Technical Description

We refer to propaganda whenever information is purposefully shaped to foster a predetermined agenda. Propaganda uses psychological and rhetorical techniques to reach its purpose. Such techniques include the use of logical fallacies and appealing to the emotions of the audience. Logical fallacies are usually hard to spot since the argumentation, at first sight, might seem correct and objective. However, a careful analysis shows that the conclusion cannot be drawn from the premise without the misuse of logical rules. Another set of techniques makes use of emotional language to induce the audience to agree with the speaker only on the basis of the emotional bond that is being created, provoking the suspension of any rational analysis of the argumentation.
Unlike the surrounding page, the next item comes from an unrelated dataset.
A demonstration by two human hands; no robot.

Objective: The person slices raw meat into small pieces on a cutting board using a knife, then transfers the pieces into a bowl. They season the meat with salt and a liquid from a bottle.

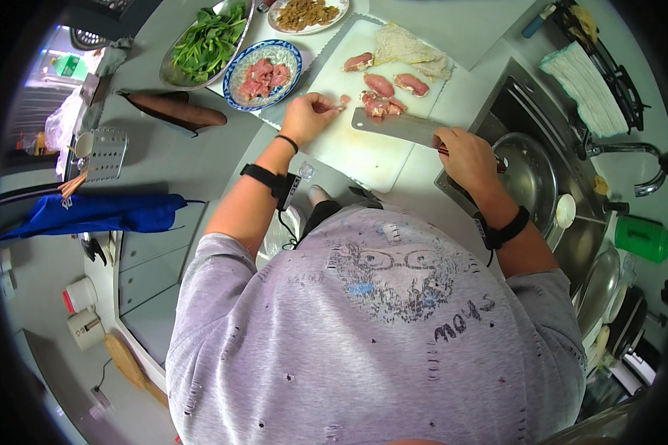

Memes consist of an image superimposed with text. The role of the image in a deceptive meme is either to reinforce/complement a technique in the text or to convey itself one or more persuasion techniques.

Technical Description

We defined the following subtasks:

Subtask 1 - Given only the “textual content” of a meme, identify which of the 20 persuasion techniques, organized in a hierarchy, it uses. If the ancestor node of a technique is selected, only a partial reward is given. This is a hierarchical multilabel classification problem. You can find a view of the hierarchy in the figure below (note that there are 22 techniques in the image, but in subtask 1 "Transfer" and ""Appeal to Strong emotion" are not present, so just picture the hierarchy without them). Full details on it are available here. If you need additional annotated data to solve this task, you can check the PTC corpus" as well as the SemEval 2023 task 3 data.
Subtask 2a - Given a meme, identify which of the 22 persuasion techniques, organized in a hierarchy, are used both in the textual and in the visual content of the meme (multimodal task). If the ancestor node of a technique is selected, only partial reward will be given. This is a hierarchical multilabel classification problem. You can find info on the hierarchy here.
Subtask 2b - Given a meme (both the textual and the visual content), identify whether it contains a persuasion technique (at least one of the 22 techniques we considered in this task), or no technique. This is a binary classification problem. Note that this is a simplified version of subtask 2a in which the hierarchy is cut at the first two children of the root node.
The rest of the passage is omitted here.